- [YOUR INSTRUCTIONS]: A faithful copy of the listing below is needed, with its pictures left out.

- [COLLECTED DATA]:
Content starts

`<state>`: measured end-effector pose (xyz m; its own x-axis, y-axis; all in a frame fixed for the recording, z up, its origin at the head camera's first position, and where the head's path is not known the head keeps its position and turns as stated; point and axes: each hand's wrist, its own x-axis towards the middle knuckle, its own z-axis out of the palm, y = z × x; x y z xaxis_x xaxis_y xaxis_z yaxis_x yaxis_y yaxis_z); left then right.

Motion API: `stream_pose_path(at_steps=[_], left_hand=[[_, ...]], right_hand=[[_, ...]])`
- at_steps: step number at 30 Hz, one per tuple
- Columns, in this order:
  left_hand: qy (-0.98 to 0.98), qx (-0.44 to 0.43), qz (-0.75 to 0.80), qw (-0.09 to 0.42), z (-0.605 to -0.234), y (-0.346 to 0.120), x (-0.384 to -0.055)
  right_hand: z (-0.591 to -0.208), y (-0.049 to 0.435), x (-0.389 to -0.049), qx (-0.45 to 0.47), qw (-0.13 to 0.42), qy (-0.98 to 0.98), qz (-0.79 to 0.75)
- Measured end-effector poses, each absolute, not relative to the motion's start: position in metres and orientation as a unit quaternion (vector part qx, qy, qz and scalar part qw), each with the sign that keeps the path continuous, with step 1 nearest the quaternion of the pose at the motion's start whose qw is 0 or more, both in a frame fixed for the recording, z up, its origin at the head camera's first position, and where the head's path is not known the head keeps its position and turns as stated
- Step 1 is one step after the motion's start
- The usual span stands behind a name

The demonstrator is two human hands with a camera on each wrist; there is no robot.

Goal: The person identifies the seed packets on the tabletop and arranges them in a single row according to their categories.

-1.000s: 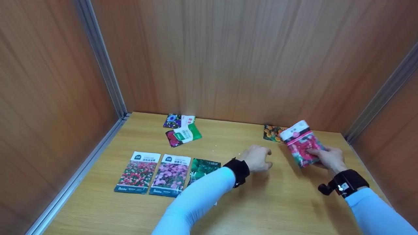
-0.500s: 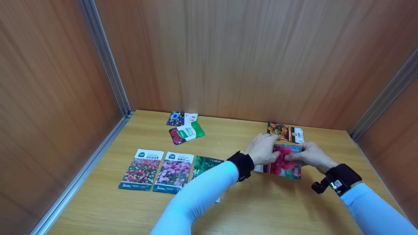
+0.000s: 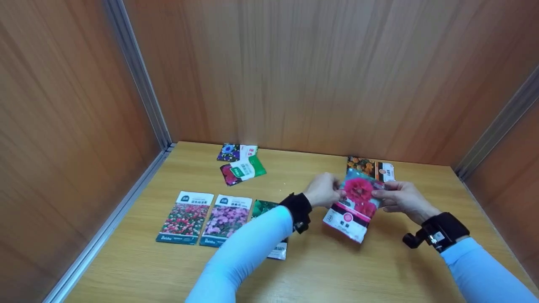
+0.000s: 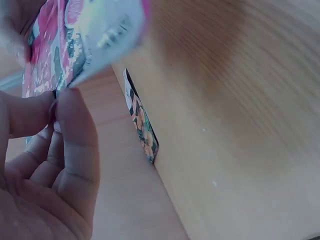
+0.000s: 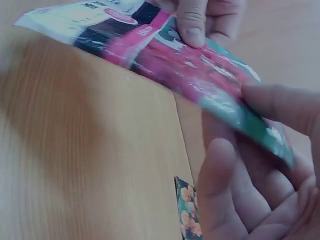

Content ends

- [ANSWER TO THIS EXERCISE]:
`<state>`: measured end-effector pose (xyz m; its own x-axis, y-axis; all in a frame fixed for the recording, z up, its origin at the head camera's first position, and where the head's path is not known the head keeps its position and turns as stated; point and axes: each hand's wrist, its own x-axis towards the middle knuckle, its own z-axis out of the palm, y = z × x; x y z xaxis_x xaxis_y xaxis_z yaxis_x yaxis_y yaxis_z); left then right.

Motion API: `stream_pose_path(at_steps=[_], left_hand=[[_, ...]], right_hand=[[_, ...]])`
- at_steps: step number at 30 Hz, one per tuple
- Columns, in this order:
  left_hand: qy (-0.98 to 0.98), qx (-0.44 to 0.43), qz (-0.75 to 0.80), qw (-0.09 to 0.42), z (-0.605 to -0.234), y (-0.346 to 0.120), x (-0.384 to -0.055)
  right_hand: z (-0.591 to -0.208), y (-0.049 to 0.435), x (-0.389 to -0.049), qx (-0.45 to 0.47), qw (-0.13 to 0.42), qy (-0.98 to 0.98), qz (-0.79 to 0.75)
- Measured end-effector poses, each absolute, not relative to the motion's start: position in metres and orientation as a unit quaternion (vector part qx, qy, qz and scalar part qw), each with the sign that keeps the path continuous, with step 1 nearest the quaternion of the pose at the motion's start whose qw is 0 or more, both in a frame fixed for the recording, z up, its origin at the head camera's first position, and where the head's path is not known the head keeps its position and turns as stated
- Step 1 is one step after the motion's start
- The usual span stands behind a name

The demonstrator is two human hands with a camera on each wrist; there is no robot.

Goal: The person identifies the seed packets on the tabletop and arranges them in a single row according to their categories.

-1.000s: 
-0.500s: 
+0.000s: 
+0.000s: 
+0.000s: 

The work on the exercise is done.